Mr Lieberman has been charged with fraud and breach of trust over his involvement in the appointment of a former Israeli ambassador to Belarus, Zeev Ben Arieh, as Israel’s ambassador to Latvia, in return for information that Mr Ben Arieh gave Mr Lieberman about the police investigation into Mr Lieberman’s affairs.
Mr Lieberman is seeking a full acquittal or, at least, a conviction that does not carry the stain of moral turpitude, which would bar him from serving not only as a cabinet minister but as a member of the Knesset parliament.
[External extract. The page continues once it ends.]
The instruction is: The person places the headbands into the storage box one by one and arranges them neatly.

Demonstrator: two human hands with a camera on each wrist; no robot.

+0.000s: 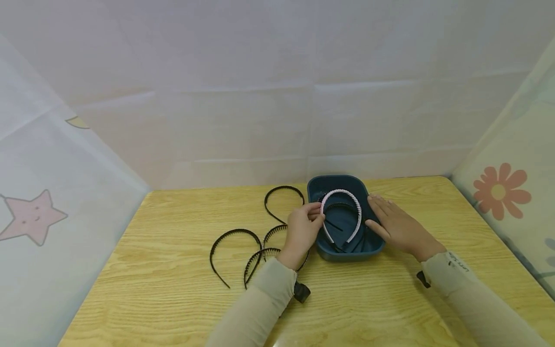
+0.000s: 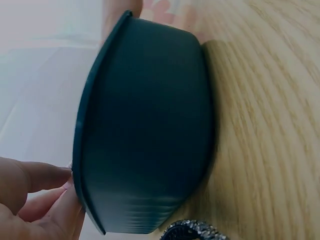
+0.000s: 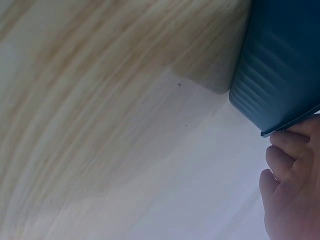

Mr Lieberman remains leader of the right-wing Yisrael Beiteinu party , and number two on the Likud Beiteinu joint list, which is headed by prime minister-designate Binyamin Netanyahu.
Mr Netanyahu has promised to keep the foreign affairs portfolio in the new government available for Mr Lieberman, pending the outcome of the trial.
The indictment alleges that Mr Lieberman worked to advance Mr Ben Arieh’s appointment as ambassador to Latvia by influencing the members of the foreign ministry’s appointments committee.
The key prosecution witness in the trial is likely to be former deputy foreign minister Danny Ayalon, who served as the chairman of the foreign ministry’s appointments committee.
Mr Ayalon was unceremoniously kicked off the Yisrael Beiteinu slate by Mr Lieberman just before last month’s election, a move Mr Lieberman may come to regret.
Mr Ayalon told detectives Mr Lieberman told him that Mr Ben Arieh should be appointed the Israeli ambassador to Latvia.
At the opening of the trial at the Jerusalem magistrates’ court, Mr Lieberman entered a plea of not guilty on all counts.
The defence argued that “the defendant did not exceed his authority in any way, nor did he commit any criminal offence”.
The State alleged that Mr Lieberman’s interference in the appointment of the ambassador constituted abuse of authority and amounted to “payment” for the leak over the police investigation.
The indictment was revised to exclude criminal charges that were part of a much more serious original investigation against Mr Lieberman, including counts of alleged fraud, money laundering and fraudulently obtaining benefits.
However, state prosecutors promised to vigorously pursue a moral turpitude conviction, which – if obtained – would bar Mr Lieberman from political and public life for seven years.
Labour party Knesset member Merav Michaeli warned that Mr Netanyahu’s decision to keep the position of foreign minister open for Mr Lieberman will harm the legal proceedings, as most of the witnesses are foreign ministry employees.
“People who are due to testify against the person who was their minister and who hear that he is about to return are put in an impossible situation; they are facing a real threat that even if he can’t fire them because they are civil servants, he can certainly cause them trouble or make things difficult.”